On Thu, Aug 1, 2013 at 4:55 PM, Alexander Belopolsky <alexander.belopolsky@gmail.com> wrote:
On Thu, Aug 1, 2013 at 7:20 PM, Nick Coghlan <ncoghlan@gmail.com> wrote:
I'd never even heard of code point labels before this thread, while the "U+" notation is incredibly common.

<snip>

The original proposal was to allow \U+NNNN escape as a shortcut for \U0000NNNN.  This is a clear readability improvement while \N{U+001B}, for example,  is not an improvement over \N{ESCAPE}.  However, for more obscure control characters, \N{control-NNNN} may be clearer than any currently available spelling.  For example, \N{control-001E} is easier to understand than \036, \x1e, \u001E, \N{RS} or even the most verbose \N{INFORMATION SEPARATOR TWO}.

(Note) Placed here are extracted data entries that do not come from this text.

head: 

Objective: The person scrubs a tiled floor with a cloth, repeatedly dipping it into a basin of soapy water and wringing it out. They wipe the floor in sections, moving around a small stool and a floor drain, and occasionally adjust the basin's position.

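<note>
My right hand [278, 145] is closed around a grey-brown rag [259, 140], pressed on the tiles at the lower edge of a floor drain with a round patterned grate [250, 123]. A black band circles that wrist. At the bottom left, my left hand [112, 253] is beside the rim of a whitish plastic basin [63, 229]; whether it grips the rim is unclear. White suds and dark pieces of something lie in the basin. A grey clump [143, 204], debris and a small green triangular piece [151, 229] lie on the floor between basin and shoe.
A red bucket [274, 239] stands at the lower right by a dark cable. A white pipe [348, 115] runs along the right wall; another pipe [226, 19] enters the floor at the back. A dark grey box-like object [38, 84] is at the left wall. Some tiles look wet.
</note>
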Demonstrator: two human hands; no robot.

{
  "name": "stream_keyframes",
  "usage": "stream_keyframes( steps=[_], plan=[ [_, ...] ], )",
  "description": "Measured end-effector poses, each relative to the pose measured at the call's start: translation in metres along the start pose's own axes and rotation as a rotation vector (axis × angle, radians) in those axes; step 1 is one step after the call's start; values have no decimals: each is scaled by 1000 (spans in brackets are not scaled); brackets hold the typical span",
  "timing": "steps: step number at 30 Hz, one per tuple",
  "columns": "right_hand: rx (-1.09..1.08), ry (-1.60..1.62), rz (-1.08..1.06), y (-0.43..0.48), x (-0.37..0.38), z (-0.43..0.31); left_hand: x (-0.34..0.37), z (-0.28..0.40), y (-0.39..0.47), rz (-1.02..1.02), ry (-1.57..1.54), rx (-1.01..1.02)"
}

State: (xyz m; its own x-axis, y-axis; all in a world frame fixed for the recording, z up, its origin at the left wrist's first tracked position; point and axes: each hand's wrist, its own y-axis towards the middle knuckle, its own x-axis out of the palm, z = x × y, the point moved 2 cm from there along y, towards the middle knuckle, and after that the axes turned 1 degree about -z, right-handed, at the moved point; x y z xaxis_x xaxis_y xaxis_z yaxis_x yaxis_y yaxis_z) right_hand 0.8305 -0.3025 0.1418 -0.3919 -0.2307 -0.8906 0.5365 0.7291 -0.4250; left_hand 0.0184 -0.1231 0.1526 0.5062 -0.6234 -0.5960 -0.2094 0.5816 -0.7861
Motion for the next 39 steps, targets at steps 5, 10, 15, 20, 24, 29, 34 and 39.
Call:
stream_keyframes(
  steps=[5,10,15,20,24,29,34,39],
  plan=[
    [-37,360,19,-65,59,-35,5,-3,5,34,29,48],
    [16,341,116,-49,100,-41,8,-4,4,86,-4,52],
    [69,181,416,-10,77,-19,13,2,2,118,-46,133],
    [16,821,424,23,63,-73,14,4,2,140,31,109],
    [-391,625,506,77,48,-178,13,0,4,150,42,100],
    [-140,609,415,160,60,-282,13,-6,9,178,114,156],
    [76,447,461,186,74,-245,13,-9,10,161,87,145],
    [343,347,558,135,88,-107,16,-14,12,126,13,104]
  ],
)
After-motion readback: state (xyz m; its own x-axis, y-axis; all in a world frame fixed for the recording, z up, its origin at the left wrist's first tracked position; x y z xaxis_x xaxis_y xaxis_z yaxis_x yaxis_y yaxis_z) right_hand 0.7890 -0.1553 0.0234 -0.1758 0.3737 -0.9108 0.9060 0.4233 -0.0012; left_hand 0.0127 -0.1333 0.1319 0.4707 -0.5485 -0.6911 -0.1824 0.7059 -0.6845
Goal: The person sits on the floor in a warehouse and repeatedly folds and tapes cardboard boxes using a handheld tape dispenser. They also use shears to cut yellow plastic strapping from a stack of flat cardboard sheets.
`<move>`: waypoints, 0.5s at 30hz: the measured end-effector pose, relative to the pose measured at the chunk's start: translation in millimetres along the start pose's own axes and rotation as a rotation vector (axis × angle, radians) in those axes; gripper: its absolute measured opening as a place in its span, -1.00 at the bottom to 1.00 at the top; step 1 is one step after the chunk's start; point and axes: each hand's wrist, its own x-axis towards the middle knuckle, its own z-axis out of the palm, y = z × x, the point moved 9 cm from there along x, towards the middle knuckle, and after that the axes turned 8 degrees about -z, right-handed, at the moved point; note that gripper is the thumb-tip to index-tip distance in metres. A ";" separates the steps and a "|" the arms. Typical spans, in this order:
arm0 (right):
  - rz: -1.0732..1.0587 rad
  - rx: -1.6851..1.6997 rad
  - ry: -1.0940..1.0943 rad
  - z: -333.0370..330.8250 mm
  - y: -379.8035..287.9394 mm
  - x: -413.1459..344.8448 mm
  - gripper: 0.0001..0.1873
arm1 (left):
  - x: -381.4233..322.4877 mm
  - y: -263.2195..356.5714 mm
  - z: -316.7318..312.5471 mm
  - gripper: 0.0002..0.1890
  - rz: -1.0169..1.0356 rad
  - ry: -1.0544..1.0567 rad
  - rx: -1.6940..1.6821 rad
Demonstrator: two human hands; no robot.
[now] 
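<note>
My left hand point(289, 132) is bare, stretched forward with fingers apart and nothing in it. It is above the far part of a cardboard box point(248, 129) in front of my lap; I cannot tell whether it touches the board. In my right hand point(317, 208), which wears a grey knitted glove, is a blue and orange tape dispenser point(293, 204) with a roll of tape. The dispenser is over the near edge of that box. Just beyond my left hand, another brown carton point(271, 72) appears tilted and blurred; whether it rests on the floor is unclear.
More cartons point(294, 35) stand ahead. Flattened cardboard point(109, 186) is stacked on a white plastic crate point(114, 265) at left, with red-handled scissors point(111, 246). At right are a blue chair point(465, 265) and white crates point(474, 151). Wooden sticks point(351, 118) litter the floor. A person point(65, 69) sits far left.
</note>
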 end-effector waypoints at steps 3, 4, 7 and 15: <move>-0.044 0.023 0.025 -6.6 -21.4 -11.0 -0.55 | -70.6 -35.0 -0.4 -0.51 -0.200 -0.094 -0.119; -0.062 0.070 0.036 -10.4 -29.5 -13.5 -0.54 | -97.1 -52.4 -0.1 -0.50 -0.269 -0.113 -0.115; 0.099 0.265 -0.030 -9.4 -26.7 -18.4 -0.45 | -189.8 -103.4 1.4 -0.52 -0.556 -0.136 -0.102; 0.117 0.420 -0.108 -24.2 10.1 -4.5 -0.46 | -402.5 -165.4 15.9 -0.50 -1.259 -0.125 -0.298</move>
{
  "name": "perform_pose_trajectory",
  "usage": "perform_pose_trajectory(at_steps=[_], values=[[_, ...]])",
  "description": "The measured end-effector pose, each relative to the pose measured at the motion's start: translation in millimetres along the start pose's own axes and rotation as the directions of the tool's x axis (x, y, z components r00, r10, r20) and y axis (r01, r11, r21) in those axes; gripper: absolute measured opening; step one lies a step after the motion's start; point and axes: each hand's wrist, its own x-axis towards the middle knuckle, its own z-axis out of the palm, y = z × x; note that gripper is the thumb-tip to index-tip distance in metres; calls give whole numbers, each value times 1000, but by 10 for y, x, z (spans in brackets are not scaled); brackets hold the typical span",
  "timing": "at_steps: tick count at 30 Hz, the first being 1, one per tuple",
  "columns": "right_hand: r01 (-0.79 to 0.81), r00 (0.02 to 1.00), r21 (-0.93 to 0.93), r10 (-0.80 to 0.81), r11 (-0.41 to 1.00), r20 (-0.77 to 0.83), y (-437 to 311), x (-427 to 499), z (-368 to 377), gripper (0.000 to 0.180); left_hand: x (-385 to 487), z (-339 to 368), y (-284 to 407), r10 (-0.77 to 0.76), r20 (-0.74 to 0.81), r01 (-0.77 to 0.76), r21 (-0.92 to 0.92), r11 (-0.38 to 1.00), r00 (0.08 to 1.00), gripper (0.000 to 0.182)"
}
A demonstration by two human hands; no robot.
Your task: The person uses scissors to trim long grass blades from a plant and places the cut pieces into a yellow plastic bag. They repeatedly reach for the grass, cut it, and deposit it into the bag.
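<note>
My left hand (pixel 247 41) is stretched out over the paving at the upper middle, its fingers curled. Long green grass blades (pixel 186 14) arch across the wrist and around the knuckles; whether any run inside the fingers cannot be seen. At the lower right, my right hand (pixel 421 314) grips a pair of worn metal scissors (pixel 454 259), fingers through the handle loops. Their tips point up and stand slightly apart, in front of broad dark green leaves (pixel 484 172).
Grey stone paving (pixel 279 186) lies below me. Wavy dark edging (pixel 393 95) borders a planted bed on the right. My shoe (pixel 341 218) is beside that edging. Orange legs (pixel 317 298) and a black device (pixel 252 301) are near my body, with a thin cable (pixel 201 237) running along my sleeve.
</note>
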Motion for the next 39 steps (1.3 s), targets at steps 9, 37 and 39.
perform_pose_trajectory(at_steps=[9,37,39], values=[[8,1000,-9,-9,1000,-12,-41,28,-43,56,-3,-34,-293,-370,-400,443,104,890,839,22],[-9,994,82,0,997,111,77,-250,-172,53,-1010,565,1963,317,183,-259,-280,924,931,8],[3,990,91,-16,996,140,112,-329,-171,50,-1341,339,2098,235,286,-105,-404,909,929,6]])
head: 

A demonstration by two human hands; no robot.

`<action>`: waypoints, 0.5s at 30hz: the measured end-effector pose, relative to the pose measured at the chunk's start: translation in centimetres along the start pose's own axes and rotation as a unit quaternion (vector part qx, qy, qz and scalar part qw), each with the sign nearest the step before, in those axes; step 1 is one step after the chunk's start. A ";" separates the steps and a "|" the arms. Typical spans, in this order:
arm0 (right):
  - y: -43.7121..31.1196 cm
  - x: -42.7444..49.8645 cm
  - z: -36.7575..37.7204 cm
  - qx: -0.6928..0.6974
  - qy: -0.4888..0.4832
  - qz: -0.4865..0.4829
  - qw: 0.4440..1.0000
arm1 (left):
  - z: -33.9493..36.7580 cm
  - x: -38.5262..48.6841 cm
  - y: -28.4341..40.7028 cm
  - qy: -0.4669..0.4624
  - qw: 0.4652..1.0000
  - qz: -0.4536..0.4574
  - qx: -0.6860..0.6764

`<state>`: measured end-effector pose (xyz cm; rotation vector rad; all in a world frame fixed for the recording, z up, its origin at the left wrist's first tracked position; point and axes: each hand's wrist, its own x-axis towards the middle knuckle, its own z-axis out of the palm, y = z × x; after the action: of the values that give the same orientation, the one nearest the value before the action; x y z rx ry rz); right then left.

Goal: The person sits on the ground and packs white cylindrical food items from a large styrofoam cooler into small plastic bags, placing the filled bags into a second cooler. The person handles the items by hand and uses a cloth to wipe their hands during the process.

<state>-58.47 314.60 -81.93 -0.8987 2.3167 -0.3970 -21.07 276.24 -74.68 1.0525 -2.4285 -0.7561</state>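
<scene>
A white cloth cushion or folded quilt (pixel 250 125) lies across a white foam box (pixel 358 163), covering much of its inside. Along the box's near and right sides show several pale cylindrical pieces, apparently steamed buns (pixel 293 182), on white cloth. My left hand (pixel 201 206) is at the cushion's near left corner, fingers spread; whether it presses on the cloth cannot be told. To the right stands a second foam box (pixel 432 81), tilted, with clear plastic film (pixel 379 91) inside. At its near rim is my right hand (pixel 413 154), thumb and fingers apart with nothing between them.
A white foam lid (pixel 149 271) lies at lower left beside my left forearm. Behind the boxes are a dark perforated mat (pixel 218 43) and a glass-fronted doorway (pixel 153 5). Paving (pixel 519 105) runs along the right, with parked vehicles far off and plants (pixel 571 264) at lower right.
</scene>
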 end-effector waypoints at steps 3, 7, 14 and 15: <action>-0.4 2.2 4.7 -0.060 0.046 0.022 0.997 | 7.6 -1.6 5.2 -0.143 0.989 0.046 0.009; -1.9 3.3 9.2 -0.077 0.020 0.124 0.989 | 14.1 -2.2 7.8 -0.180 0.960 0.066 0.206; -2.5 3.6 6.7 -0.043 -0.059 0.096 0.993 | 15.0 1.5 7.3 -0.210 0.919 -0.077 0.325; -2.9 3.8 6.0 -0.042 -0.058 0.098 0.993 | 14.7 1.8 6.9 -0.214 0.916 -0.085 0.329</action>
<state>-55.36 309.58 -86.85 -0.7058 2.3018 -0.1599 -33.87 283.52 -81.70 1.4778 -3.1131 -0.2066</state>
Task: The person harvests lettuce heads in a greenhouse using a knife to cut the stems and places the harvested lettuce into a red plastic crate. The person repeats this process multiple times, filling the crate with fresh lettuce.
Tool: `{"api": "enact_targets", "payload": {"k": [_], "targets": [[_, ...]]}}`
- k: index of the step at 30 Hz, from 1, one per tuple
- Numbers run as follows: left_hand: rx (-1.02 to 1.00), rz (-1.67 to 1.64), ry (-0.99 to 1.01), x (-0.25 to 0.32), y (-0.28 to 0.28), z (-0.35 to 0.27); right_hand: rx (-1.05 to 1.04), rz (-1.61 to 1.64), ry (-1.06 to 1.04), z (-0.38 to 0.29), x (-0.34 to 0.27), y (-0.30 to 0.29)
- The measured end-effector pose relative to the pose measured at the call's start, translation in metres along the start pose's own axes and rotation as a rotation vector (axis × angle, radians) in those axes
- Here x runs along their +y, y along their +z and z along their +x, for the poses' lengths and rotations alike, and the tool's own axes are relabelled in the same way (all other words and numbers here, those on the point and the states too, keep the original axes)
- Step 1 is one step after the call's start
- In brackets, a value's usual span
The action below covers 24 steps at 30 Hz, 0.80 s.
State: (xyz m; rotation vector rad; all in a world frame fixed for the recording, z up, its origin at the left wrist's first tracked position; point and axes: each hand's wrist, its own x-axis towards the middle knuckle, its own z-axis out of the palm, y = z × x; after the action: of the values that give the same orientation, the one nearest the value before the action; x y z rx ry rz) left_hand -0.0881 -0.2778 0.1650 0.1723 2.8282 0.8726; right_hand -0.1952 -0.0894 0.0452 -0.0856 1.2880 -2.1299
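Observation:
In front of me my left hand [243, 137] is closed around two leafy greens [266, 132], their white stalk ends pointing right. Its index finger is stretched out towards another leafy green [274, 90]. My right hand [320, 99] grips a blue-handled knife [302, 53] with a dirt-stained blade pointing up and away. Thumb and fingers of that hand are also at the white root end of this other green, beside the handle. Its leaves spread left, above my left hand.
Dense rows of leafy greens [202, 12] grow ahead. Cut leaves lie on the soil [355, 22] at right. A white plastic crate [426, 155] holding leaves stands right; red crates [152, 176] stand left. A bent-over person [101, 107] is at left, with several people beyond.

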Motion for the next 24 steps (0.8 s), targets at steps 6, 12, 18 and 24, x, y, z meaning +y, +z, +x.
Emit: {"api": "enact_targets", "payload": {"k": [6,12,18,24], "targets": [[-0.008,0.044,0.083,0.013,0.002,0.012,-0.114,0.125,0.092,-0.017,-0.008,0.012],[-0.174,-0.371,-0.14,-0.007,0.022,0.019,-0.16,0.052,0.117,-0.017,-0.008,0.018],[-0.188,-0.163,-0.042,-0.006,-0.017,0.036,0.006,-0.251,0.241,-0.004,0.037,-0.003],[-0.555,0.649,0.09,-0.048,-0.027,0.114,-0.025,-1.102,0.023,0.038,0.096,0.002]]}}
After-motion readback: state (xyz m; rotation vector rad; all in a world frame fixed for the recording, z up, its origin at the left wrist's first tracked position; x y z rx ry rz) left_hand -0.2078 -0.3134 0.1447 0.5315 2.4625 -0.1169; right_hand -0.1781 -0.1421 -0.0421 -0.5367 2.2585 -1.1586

My reason to suggest including it is that it's in the standard as the label for these characters so it's reasonable to expect lookup to know about these labels just as it knows about 'EXCLAMATION MARK'. If someone has created data using the standard and passes it to unicode.lookup, it should work. I'm +/-0 on having 'control-' and 'reserved-' etc. simply being different spellings of 'U+' so that '\N{control-0021}' == '\N{U+0021}' == '\x21' == '!' even though that isn't a control character. That is, if the data doesn't conform to the standard, it wouldn't necessarily be terrible if it did something reasonable rather than raising an exception.

And, I'm only suggesting this be supported on the reading side.